Immigration brings out the social engineers and central planners across the political establishment. We see this clearly in the debate over Donald Trump’s support for legislation that would cut legal immigration in half while tilting it toward well-educated English-speakers and against low-skilled non-English-speakers.

Even establishment opponents of Trump’s position believe “we” must update the immigration system to better serve “the economy.” But they disagree on particulars. Trumpsters think the economy needs only scientists and inventors (preferably future Nobel Prize winners, I suppose), while Republican and Democratic anti-Trumpsters counter that the economy also needs some unskilled workers to pick crops in the hot sun and do menial work in luxury resorts, which Americans apparently don’t want to do.

Although Richman does a good job of cutting the Gordian knot of immigration policy, I can't help but think that it just might be a little more complicated than he presents. I recommend that interested folks read the "Immigration" chapter in Peter Schuck's recent book One Nation Undecided. (And then read the other chapters. It's a really good book.)

■ Another Pun Salad Open Question is whether there are too damn many Generals in the White House, as Tom Nichols claims. David French takes counterpoint: In Defense of Trump’s Generals

I’m going to have to disagree with a number of people I respect. It’s good, for this time, that American generals John Kelly, James Mattis, and H. R. McMaster are together working at the apex of American civilian government. It’s good, for this time, that these same men are operating as a check on the most erratic and ill-informed president in modern American history, and maybe ever.

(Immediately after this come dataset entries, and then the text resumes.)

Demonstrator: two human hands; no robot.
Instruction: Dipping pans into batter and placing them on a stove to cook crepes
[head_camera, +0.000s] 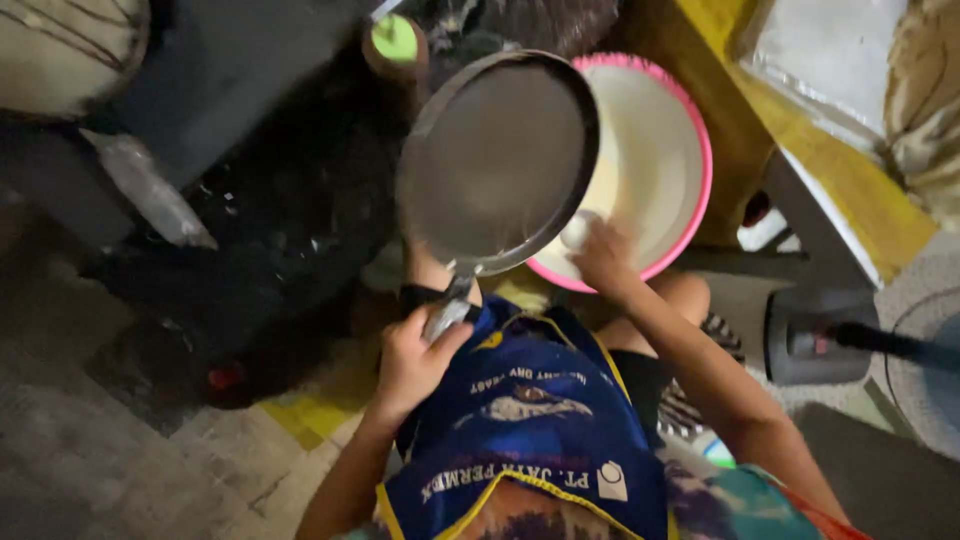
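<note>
Floor (120, 470): rough grey concrete with a worn yellow painted patch; a dark, soot-black area is seen beyond the knees.

Apron (530, 430): blue cloth with yellow piping and a printed emblem, worn over the lap of the seated person.

Basin (655, 160): round, pink-rimmed plastic, pale inside, holding a creamy batter-like liquid; it is set just ahead of the knees, partly covered by the pan.

Pan (500, 155): flat, round, dark grey metal with a dull smooth face and a thin raised rim; it is held tilted in the air, its far edge overlapping the basin; its handle (450, 310) is short, metallic and pale.

Left hand (410, 365): the grip is pressed together around the pan handle.

Right hand (605, 255): lowered into the near edge of the basin; its grip is curled on a small white object (578, 232), too blurred to be identified.

Small cup (395, 42): round, with a green top, placed well apart at the far side.

Risks, as judged: the pan is carried by one hand on a short handle, so a slackened grip could let it swing into the basin rim and spill the liquid; batter could be dripped onto the apron or floor if the white object is lifted too full; a hot pan, should it be so, could be brushed by the right forearm.
</note>
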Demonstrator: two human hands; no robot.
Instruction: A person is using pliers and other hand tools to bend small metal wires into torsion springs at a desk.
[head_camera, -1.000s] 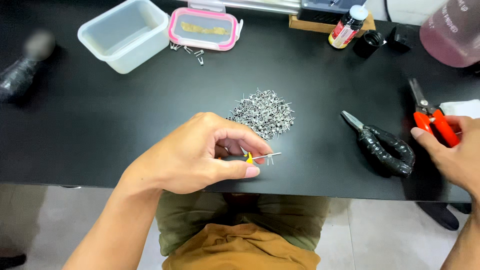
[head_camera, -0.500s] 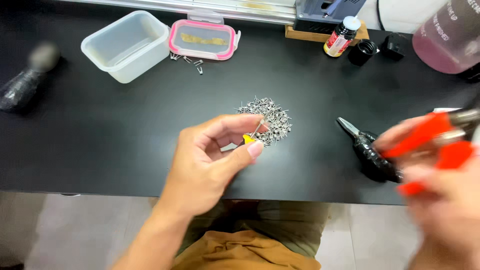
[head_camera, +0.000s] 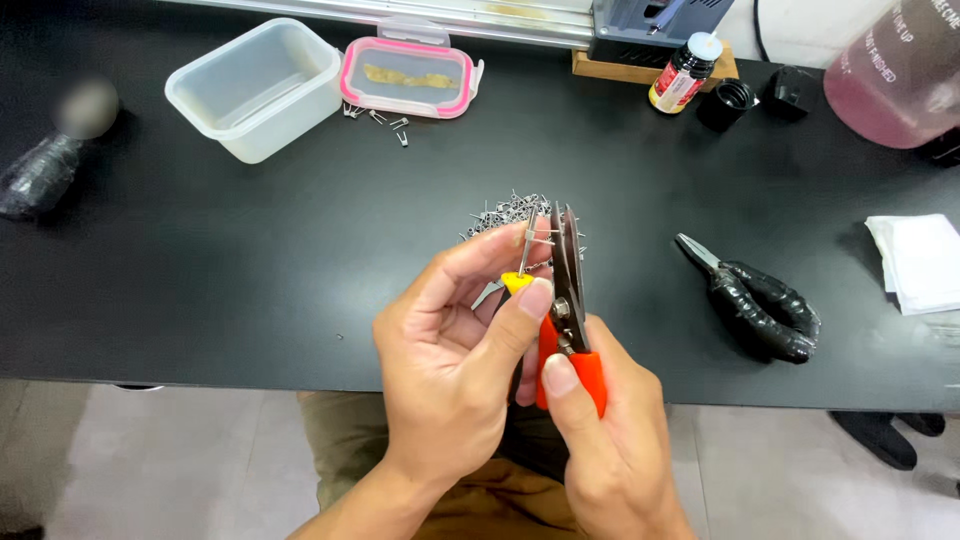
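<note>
Above the near edge of the black table (head_camera: 200, 270), a small yellow component with thin metal leads (head_camera: 519, 272) sits pinched between the thumb and forefinger of the left hand (head_camera: 450, 360). Its leads stand upward, and the yellow body rests just above the thumbnail. The other fingers of that hand are curled loosely inward toward the palm.

Right beside it, the right hand (head_camera: 600, 440) is wrapped around the orange handles of a pair of cutters (head_camera: 566, 310), thumb pressed on the near handle. The cutter's dark blades point up and away, close to the leads; whether they touch the leads cannot be told.

Behind both hands lies a heap of small metal parts (head_camera: 505, 213), partly hidden by the fingers. To the right rests a pair of pliers with black-wrapped handles (head_camera: 755, 300), and farther right a folded white cloth (head_camera: 915, 262). At the far left stands a clear plastic container (head_camera: 255, 88), with its pink-rimmed lid (head_camera: 408, 77) beside it and a few loose metal parts (head_camera: 385, 120) just in front. A small bottle with a white cap (head_camera: 683, 73) and a large pink jug (head_camera: 895, 70) stand at the far right.
</note>
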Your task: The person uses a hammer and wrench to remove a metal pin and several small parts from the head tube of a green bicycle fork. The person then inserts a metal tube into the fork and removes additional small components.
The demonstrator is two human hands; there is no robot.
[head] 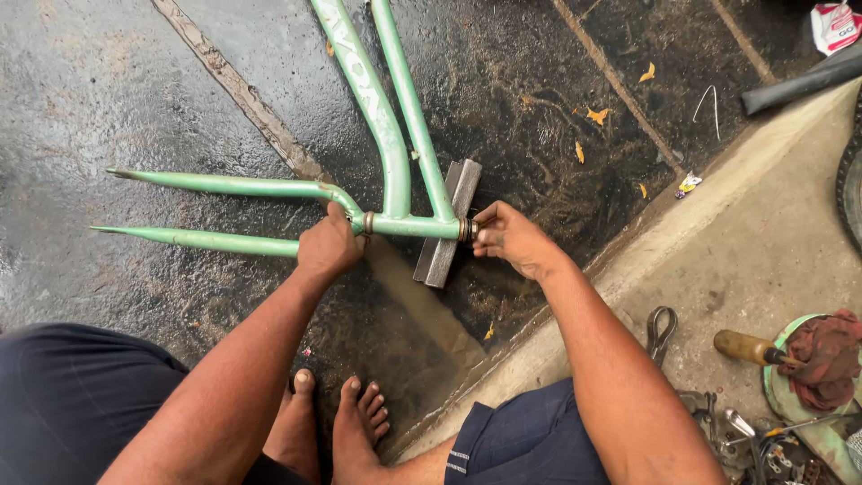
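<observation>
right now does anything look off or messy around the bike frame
Nothing looks broken. The green bicycle frame lies flat on wet, dirty ground, propped on a grey block. The left hand grips the fork crown; the right hand is at the head tube end. Yellow leaves lie scattered nearby.

I see my left hand gripping the green fork at its crown, while my right hand pinches the ring at the head tube's end. A grey block lies under the tube on wet floor.
</observation>
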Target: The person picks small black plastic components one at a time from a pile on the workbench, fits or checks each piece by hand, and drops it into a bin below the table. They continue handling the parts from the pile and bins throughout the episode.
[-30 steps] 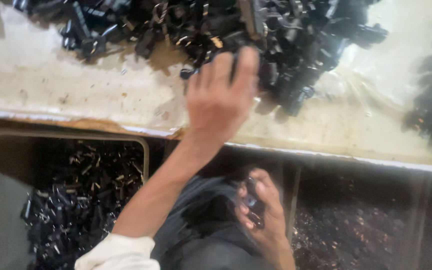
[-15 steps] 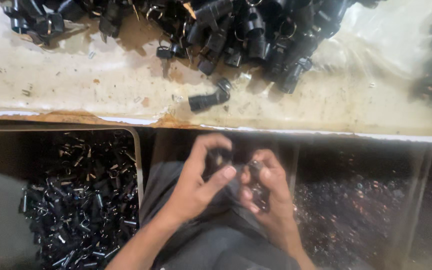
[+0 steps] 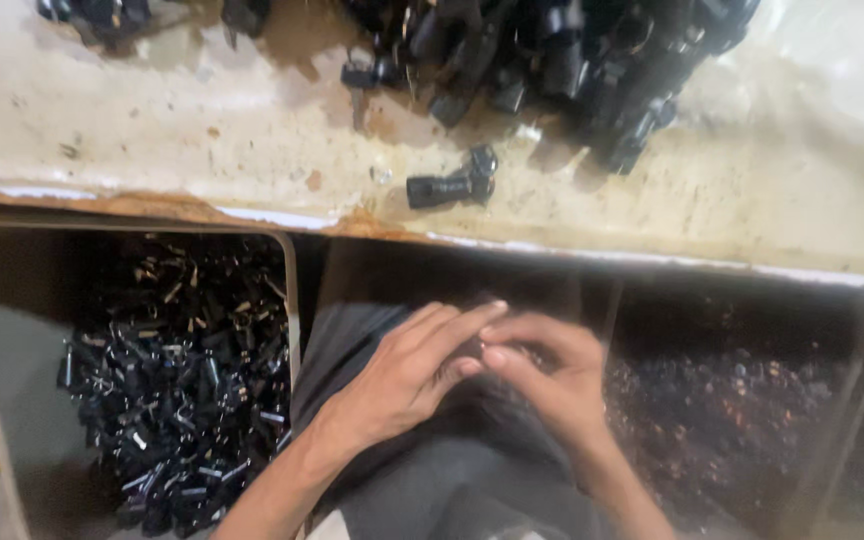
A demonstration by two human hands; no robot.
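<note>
below the bench edge, left hand (image 3: 407,375) and right hand (image 3: 552,375) meet, fingers pressed together.

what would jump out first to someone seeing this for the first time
The two hands meet low in the middle, left hand and right hand with fingertips pressed together over the lap; what they hold is hidden. Above them, a big pile of black parts sprawls along the top of the stained bench, with one stray black part near its edge. At lower left, a tray brims with small black pieces.

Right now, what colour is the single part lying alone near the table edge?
Black, seen in the head view: the lone part on the worn table.
</note>
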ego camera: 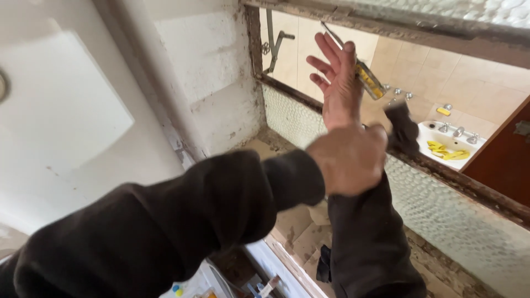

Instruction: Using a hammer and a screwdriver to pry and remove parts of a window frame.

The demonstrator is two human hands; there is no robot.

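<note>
My right hand (337, 83) is raised in front of a window opening, fingers spread. A screwdriver with a clear yellow handle (369, 80) is pinned under its thumb, the metal shaft pointing up and to the left. My left hand (350, 160) reaches across from the lower left in a dark sleeve. It is closed at my right wrist, gripping the dark cuff of the right sleeve (402, 129), which sticks out to the right. Both arms wear dark sleeves.
A worn window frame (441, 41) holds pebbled glass (441, 215) below the opening. Beyond it are a beige tiled wall, a white basin (441, 135) holding yellow items, and a brown door (502, 160). A white wall (210, 66) stands on the left. Small objects lie below.
</note>
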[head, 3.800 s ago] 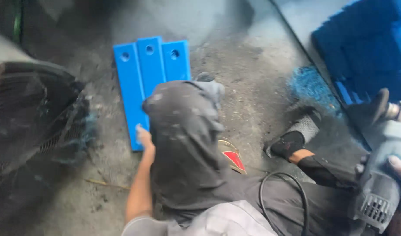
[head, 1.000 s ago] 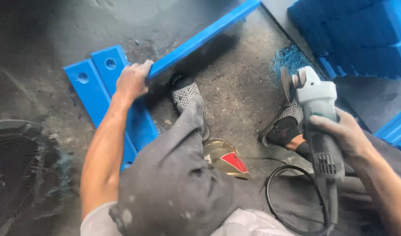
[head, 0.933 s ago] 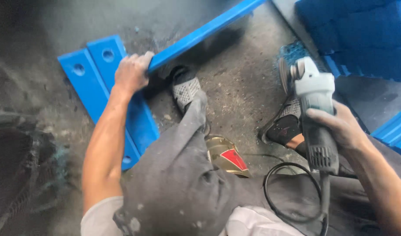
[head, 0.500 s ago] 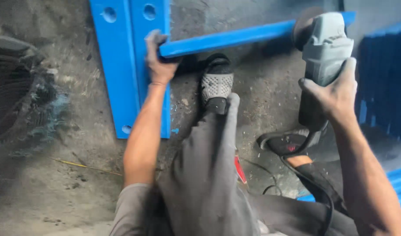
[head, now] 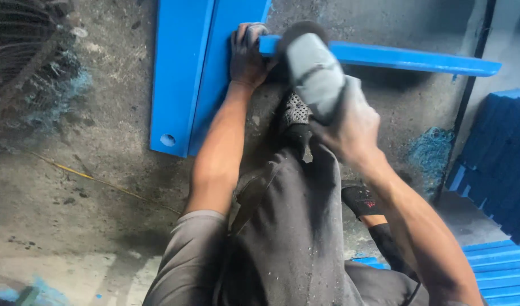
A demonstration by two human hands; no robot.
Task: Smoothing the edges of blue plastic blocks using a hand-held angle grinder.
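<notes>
My left hand (head: 247, 54) grips the near end of a long blue metal bar (head: 407, 58) that runs off to the right, raised above the concrete floor. My right hand (head: 350, 127) holds a grey angle grinder (head: 312, 71), whose head sits against the bar just right of my left hand. Its disc is hidden behind the grinder body. My grey-trousered knee (head: 297, 192) and a dark mesh shoe (head: 294, 113) lie under the bar between my arms.
Flat blue plates (head: 183, 73) with holes lie on the floor at the left of my left hand. A fan grille (head: 22, 51) stands at top left. Stacked blue parts (head: 501, 164) fill the right side. My other shoe (head: 362, 199) rests lower right.
The view has swung so the bar lies more level. My right hand has brought the grinder left along the bar, close to my left hand, which keeps its grip.
</notes>
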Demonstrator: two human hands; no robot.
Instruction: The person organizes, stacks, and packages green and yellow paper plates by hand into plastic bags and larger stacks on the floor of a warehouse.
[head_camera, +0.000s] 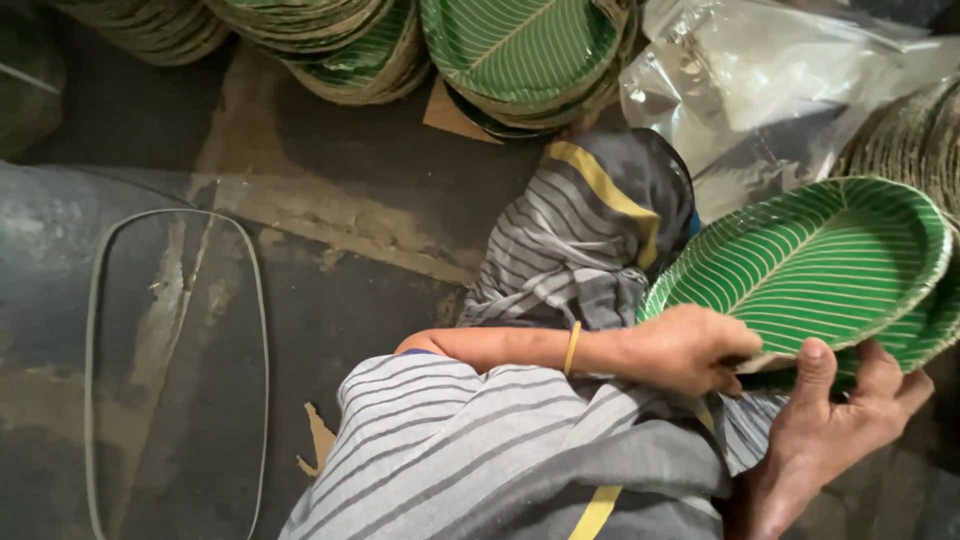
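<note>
Right hand (840, 410), lower right of frame, gripped underside of green leaf-patterned plate (810, 265), thumb up on rim. Left hand (690, 348) pinched plate's near rim, fingers curled. Plate tilted, right of centre. Beyond: clear plastic bag (760, 90), plate stacks (520, 50) along top.

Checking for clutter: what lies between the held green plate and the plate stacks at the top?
In the head view, crumpled clear plastic sheet lies between the held green plate and the plate stacks.

Grey garment (520, 440) with thin white stripes and a yellow band at 6 o'clock; yellow bangle (572, 347) on left wrist; bare forearms.
</note>
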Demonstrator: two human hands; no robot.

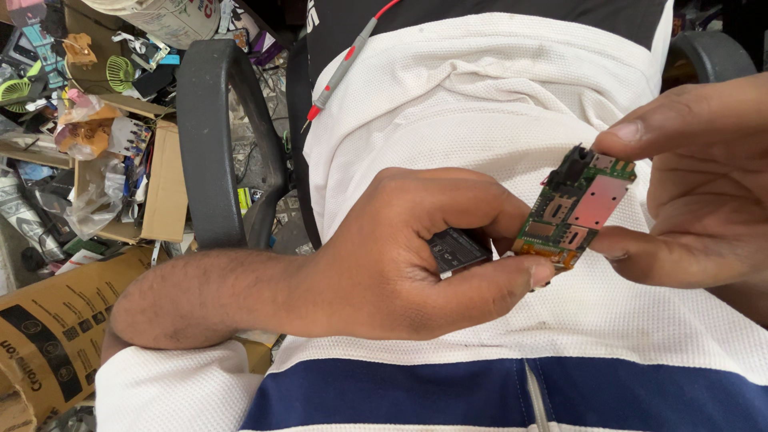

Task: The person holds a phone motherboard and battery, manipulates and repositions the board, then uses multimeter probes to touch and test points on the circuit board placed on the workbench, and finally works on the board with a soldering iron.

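Observation:
A small green circuit board (574, 208) with a pink shield and a black socket at its top end is held in front of my white shirt. My right hand (696, 184) pinches it between thumb and forefinger at its right edge. My left hand (400, 256) curls around a small black battery-like block (456, 251), and its thumb tip touches the lower left corner of the board.
A red and grey probe with a red lead (344, 68) lies across my chest. A black chair armrest (212, 136) stands to the left. Beyond it are cardboard boxes (48, 328), plastic bags and loose clutter on the floor.

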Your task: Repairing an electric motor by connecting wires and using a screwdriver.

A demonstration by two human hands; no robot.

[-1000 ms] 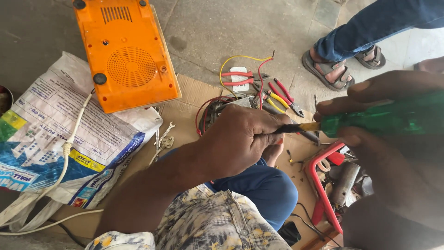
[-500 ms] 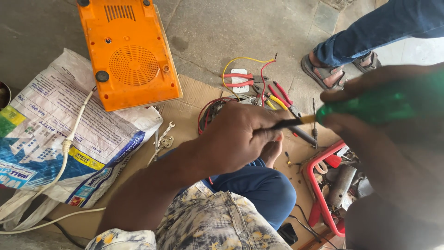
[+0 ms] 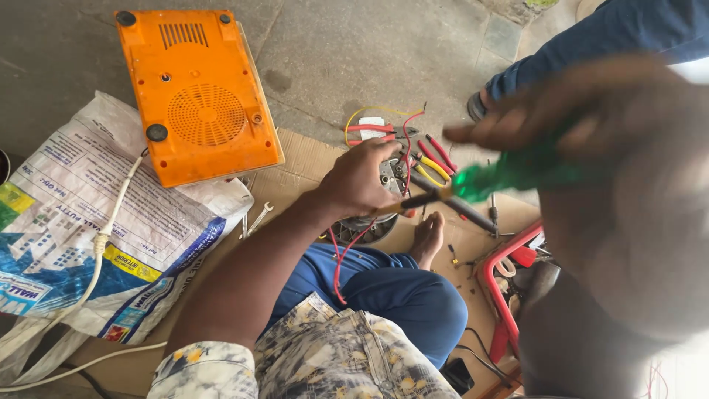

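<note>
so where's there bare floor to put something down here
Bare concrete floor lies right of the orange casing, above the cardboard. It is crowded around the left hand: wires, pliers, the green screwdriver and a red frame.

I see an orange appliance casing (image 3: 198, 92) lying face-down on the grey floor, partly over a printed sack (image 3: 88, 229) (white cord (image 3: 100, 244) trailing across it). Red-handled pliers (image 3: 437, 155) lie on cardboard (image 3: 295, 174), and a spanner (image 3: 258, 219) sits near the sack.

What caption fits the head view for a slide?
Left hand steadies a wired round part; right hand drives a green-handled screwdriver.
</note>
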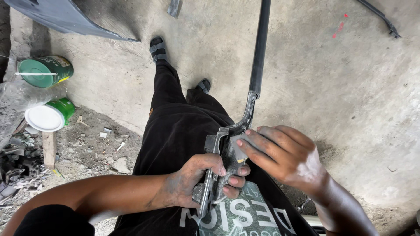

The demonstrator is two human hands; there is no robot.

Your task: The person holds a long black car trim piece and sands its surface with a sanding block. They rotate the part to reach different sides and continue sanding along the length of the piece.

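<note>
A long dark metal part (pixel 258 57) with a bent bracket end lies across my lap and runs away over the concrete floor. My left hand (pixel 199 181) is wrapped around the bracket end, gripping it near my black trousers. My right hand (pixel 280 153) presses a small grey piece of sandpaper (pixel 239 146) flat against the bracket with straight fingers. Both hands are dusted with grey powder.
Two green cans stand at the left, one lying tilted (pixel 43 71), one with a white lid (pixel 49 116). Rubble and scraps (pixel 22 161) litter the ground there. A grey panel (pixel 65 17) lies at top left. A thin dark rod (pixel 380 17) lies at top right.
</note>
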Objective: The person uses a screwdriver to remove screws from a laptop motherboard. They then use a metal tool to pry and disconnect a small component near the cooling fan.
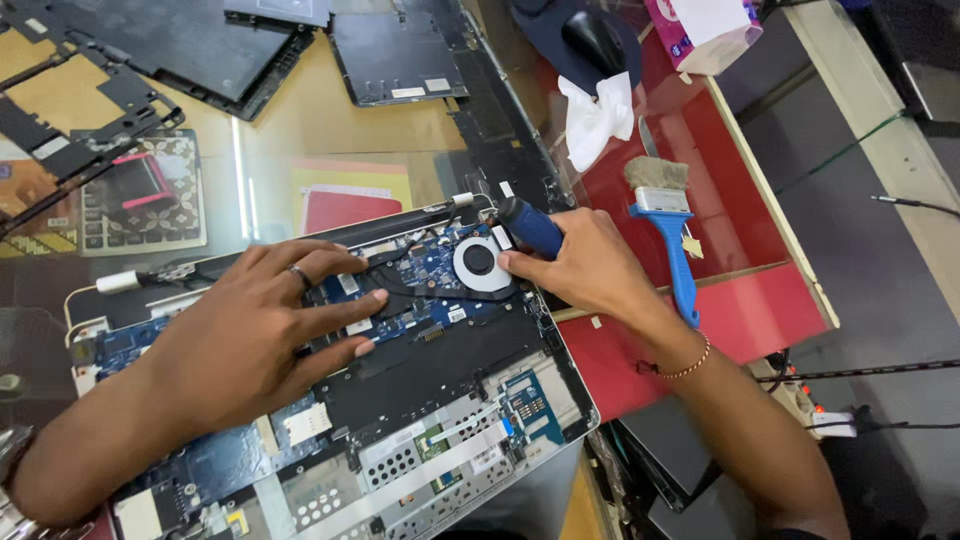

That's certainly a valid concern.

■ The Club For Growth, in league with some other conservative/libertarian groups pens a letter to Senator Michael Crapo, who chairs the relevant committee overlooking the Export-Import Bank.

[…W]e write to strongly denounce the special interest business groups that are urging the White House to drop the appointment of Scott Garrett as the next president of the Export-Import Bank.

It is beyond audacious that the recipients of the Bank’s subsidies believe that they, not the President, can select the person to run the very agency that will hand the goodies out to them. This is regulatory capture at its worst.

This is not an Open Question at Pun Salad. If the Export-Import Bank can't just die, best to have a reformer at the helm.

■ And our Tweet du Jour is a clever (well,… half-clever) retort to Donald Trump, that my Google LFOD alert triggered on:

That's a pretty good photoshopping. I didn't do near as well when I tried it.